▶ [ACTIVITY]:
Give back the whole listing below exactly.

▶ [DATA EXCERPT]:
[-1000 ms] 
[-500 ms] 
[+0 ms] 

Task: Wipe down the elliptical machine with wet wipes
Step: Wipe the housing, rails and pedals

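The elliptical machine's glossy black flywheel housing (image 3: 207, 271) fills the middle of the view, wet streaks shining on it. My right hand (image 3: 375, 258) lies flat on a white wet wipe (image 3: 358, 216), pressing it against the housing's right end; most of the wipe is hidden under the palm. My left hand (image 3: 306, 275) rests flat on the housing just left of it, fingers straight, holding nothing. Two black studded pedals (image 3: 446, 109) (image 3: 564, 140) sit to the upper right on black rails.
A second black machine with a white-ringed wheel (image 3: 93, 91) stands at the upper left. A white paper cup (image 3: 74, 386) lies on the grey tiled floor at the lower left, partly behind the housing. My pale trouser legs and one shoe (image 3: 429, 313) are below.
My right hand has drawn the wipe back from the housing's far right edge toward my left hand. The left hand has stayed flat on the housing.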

▶ [SOLUTION TO THIS TASK]:
[-1000 ms] 
[-500 ms] 
[+0 ms] 

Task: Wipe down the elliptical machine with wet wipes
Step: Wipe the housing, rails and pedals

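The elliptical machine's glossy black flywheel housing (image 3: 207, 271) fills the middle of the view, wet streaks shining on it. My right hand (image 3: 375, 258) lies flat on a white wet wipe (image 3: 358, 216), pressing it against the housing's right end; most of the wipe is hidden under the palm. My left hand (image 3: 306, 275) rests flat on the housing just left of it, fingers straight, holding nothing. Two black studded pedals (image 3: 446, 109) (image 3: 564, 140) sit to the upper right on black rails.
A second black machine with a white-ringed wheel (image 3: 93, 91) stands at the upper left. A white paper cup (image 3: 74, 386) lies on the grey tiled floor at the lower left, partly behind the housing. My pale trouser legs and one shoe (image 3: 429, 313) are below.
My right hand has drawn the wipe back from the housing's far right edge toward my left hand. The left hand has stayed flat on the housing.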

This exercise is now finished, and nothing remains to add.